» **Exercise instructions**
Every line below from the one with "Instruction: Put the" through the one with "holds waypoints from" should be retyped exactly, both ends included; no other lines and no pictures.

= Beginning of Section =

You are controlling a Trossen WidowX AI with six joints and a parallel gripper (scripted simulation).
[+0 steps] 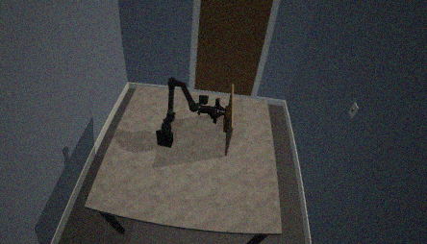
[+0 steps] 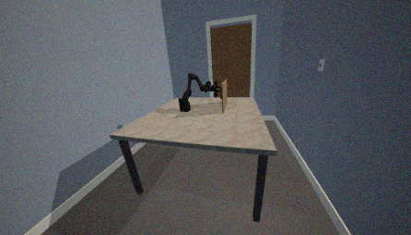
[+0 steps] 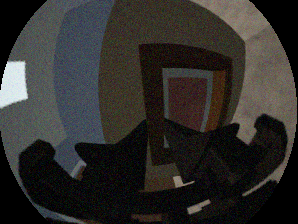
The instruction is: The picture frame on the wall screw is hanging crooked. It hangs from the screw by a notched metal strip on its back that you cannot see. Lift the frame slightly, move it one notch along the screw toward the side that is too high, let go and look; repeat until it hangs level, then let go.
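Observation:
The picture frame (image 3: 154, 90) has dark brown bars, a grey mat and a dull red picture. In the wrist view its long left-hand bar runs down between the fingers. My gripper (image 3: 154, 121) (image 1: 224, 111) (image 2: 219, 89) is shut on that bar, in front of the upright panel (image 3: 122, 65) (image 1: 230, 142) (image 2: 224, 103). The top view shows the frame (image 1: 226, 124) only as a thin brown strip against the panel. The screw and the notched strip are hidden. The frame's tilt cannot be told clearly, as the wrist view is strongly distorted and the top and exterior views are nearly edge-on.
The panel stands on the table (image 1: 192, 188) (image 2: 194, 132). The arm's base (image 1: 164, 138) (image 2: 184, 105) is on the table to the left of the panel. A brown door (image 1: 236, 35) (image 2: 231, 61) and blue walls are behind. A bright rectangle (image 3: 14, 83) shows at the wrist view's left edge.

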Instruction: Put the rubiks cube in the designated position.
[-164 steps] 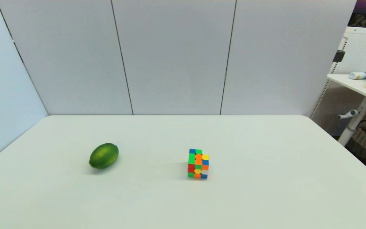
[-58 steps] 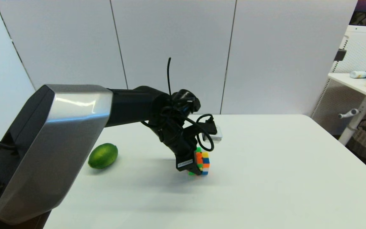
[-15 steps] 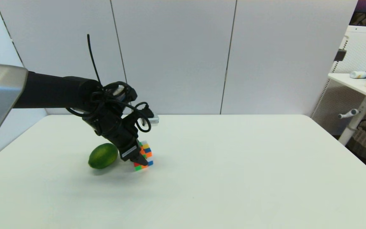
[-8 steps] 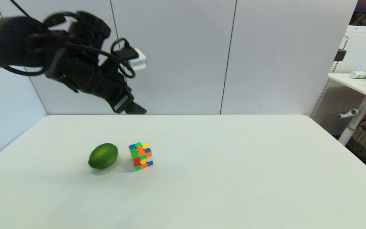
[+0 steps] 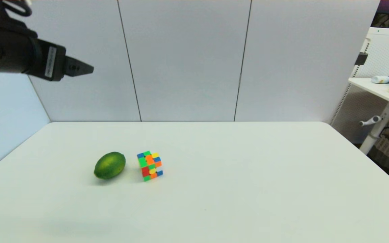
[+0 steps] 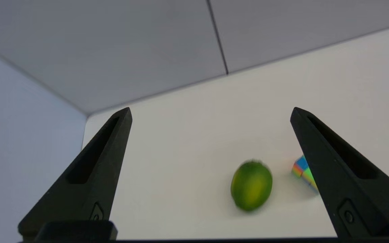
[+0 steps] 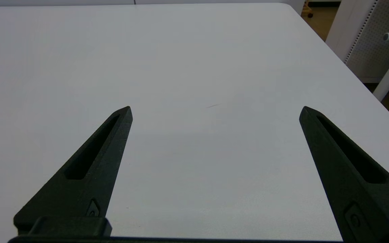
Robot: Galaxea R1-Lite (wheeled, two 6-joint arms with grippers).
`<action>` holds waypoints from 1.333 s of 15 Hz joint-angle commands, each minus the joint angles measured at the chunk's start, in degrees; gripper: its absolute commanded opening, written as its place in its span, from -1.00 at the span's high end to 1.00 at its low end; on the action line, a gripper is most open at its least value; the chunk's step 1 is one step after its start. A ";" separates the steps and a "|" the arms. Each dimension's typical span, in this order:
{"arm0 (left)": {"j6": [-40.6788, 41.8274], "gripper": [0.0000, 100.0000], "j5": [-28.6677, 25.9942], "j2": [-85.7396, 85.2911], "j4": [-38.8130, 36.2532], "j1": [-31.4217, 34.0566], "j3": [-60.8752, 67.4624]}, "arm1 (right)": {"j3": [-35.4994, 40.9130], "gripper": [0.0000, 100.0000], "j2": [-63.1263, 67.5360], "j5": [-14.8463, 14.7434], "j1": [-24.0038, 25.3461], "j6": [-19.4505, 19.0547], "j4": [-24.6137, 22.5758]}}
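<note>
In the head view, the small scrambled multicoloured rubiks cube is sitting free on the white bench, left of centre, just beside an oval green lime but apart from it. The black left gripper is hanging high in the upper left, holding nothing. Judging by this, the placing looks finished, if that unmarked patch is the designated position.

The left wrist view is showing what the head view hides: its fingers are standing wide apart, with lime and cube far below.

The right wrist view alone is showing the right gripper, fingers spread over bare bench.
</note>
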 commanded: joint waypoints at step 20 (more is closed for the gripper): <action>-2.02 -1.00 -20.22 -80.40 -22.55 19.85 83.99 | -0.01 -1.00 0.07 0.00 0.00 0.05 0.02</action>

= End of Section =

» **Solution to this exercise**
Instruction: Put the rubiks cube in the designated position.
[-164 steps] 
[-58 steps] 
[-15 steps] 
[-8 steps] 
[+0 steps] 
[+0 steps] 
[+0 steps] 
Robot: Galaxea R1-Lite (wheeled, two 6-joint arms with grippers).
`<action>` holds waypoints from 1.333 s of 15 Hz joint-angle commands, each minus the joint angles measured at the chunk's start, in degrees; gripper: its absolute commanded opening, written as its place in its span, from -1.00 at the span's high end to 1.00 at its low end; on the action line, a gripper is most open at its least value; the chunk's step 1 is one step after its start. A ";" separates the steps and a "|" the arms. Each dimension's typical span, in this order:

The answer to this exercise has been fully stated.